Einführung
Wir haben die Carbon-Glas-Heizlampe für eines gebaut: als zuverlässigen Arbeitstier für die industrielle Beheizung. Sie ist eine kompakte, intensive Wärmequelle, gemacht für Aufgaben, bei denen Geschwindigkeit, ernsthafte Leistung und Kontrolle gefragt sind – ohne Ausnahmen.
Man kann sie als Lösung für diese extrem engen Stellen sehen, an denen ein Standardheizer einfach nicht passt. Sie erledigt die Arbeit zuverlässig, selbst wenn der Platz knapp ist.
Die Leistung, aus der Nähe
Kommen wir zum Kern dessen, was diese Lampe ausmacht. Es dreht sich alles um Leistungsdichte.
Ein typisches Gerät bringt 2500 W auf nur 300 mm. Das ist ein konzentrierter Wärmestoß, genau dort fokussiert, wo man ihn braucht.
Da es sich um kurzwellige Infrarotstrahlung handelt, trifft die Wärme das Ziel fast sofort. Wir sprechen von Reaktionszeiten im Sekundenbereich.
Diese Geschwindigkeit hat natürlich ihren Preis. So viel Leistung auf kleinem Raum bedeutet, dass die Lampe heiß läuft. Aber genau deshalb bekommt man den schnellen Temperaturanstieg, der den Ausschlag gibt.

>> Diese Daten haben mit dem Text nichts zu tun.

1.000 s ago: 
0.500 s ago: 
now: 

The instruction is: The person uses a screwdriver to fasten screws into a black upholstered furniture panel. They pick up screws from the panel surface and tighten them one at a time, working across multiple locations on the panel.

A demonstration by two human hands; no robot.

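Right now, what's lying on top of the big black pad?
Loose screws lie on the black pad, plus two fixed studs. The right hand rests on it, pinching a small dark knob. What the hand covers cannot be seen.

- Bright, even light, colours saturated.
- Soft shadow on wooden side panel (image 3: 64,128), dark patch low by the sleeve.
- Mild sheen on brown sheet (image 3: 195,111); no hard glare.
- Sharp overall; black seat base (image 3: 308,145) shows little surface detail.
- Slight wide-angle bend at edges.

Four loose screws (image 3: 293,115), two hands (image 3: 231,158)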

Und die 400 V Nennspannung? Das war eine praktische Entscheidung. Die Lampe ist so ausgelegt, dass sie mit der üblichen industriellen Stromversorgung funktioniert, den Stromverbrauch im Griff behält und trotzdem die volle Leistung liefert, die man braucht.
Woraus sie besteht
Das Rohr ist nicht einfach irgendein Glas – es ist Quarz. Das ist wichtig, denn Quarz hält die Belastung durch schnelles Aufheizen und Abkühlen aus und ist ideal für die Übertragung der kurzwelligen Infrarotenergie.
Im Inneren sorgt ein Halogenzyklus dafür, dass der Glühfaden sauber bleibt. Das verlängert die Lebensdauer der Lampe und sorgt dafür, dass die Leistung Stunde um Stunde, tausende von Stunden lang, konstant bleibt.
Die kohlenstoffbasierte Beschichtung außen ist nicht nur für die Optik. Sie justiert das Wärmespektrum, damit es besser zu der Absorption von industriellen Materialien passt.
Und der R7s-Stecker? Einfach, robust und funktional. Er trägt den Strom und macht den Austausch einer alten Lampe zum Kinderspiel. Es ist ein echter Plug-and-Play-Ersatz.
Wo sie glänzt
Diese Lampen sind im Einsatz bei PET-Blasverfahren, Kunststoffschweißen und Aushärten.
Die schnelle Reaktionszeit verkürzt die Zykluszeiten erheblich. Und weil die Wärme so fokussiert ist, wird weniger an die umliegenden Maschinen verschwendet.
Für Ingenieure ist die Kontrolle der eigentliche Gewinn. Die Lampe heizt sofort auf, wenn man sie braucht, und passt in diese schwierigen, beengten Bereiche.
Nur eines sollte man im Hinterkopf behalten: Bei dieser Leistungsdichte muss man für eine geeignete Kühlung und thermisches Management im Aufbau sorgen. Spezifizieren Sie die Lampe und stellen Sie sicher, dass die Kühlung der Aufgabe gewachsen ist.